▸ **PROMPT**:
The listing below holds a line with "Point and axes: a" and a line with "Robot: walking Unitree". Reproduce those two lines exactly, plus everything between them.

[[ INPUT DATA, beginning ]]

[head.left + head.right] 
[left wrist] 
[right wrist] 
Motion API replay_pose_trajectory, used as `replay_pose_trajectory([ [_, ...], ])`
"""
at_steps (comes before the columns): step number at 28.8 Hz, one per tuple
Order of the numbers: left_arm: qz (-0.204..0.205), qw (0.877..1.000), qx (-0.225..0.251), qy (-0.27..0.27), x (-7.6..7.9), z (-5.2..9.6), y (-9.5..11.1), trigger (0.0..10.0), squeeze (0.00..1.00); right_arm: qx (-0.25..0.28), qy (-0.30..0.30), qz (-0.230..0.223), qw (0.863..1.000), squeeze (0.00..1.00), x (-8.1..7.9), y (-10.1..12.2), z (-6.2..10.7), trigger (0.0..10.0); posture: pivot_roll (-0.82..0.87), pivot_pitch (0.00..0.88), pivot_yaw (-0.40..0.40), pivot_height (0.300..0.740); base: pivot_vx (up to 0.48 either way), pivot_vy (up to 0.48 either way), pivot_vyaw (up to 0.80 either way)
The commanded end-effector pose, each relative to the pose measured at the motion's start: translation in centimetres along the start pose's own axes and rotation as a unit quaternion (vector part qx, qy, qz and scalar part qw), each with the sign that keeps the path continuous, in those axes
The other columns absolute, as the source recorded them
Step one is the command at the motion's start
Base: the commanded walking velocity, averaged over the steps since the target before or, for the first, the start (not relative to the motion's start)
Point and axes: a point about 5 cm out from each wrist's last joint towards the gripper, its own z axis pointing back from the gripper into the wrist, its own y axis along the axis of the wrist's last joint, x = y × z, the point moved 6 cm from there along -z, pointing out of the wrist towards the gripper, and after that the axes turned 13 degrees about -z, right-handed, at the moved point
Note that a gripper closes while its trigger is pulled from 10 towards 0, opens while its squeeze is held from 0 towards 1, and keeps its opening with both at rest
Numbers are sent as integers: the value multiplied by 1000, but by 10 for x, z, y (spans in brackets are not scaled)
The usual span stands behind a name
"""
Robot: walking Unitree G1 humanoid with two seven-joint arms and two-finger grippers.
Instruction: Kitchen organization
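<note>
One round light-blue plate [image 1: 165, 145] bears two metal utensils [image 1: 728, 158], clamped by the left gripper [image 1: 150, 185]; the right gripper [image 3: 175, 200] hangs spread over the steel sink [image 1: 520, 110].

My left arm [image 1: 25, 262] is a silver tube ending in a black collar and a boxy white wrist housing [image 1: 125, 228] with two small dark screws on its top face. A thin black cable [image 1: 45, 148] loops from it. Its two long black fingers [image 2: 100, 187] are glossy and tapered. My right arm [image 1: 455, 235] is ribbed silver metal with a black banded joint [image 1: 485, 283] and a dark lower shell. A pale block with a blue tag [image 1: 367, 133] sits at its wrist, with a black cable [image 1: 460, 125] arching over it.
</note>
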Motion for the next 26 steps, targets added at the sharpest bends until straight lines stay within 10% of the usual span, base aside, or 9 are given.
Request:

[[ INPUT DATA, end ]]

▸ **EXERCISE RESULT**:
Point and axes: a point about 5 cm out from each wrist's last joint towards the gripper, its own z axis pointing back from the gripper into the wrist, its own y axis along the axis of the wrist's last joint, x = y × z, the point moved 6 cm from there along -z, pointing out of the wrist towards the gripper, and after that the axes turned 13 degrees about -z, right-handed, at the moved point
Note that a gripper closes while its trigger is pulled from 10 towards 0, opens while its squeeze is held from 0 towards 1, and keeps its opening with both at rest
Numbers are sent as integers: the value multiplied by 1000, but by 10 for x, z, y (spans in brackets are not scaled)
The usual span stands behind a name
"""
Robot: walking Unitree G1 humanoid with two seven-joint arms and two-finger grippers.

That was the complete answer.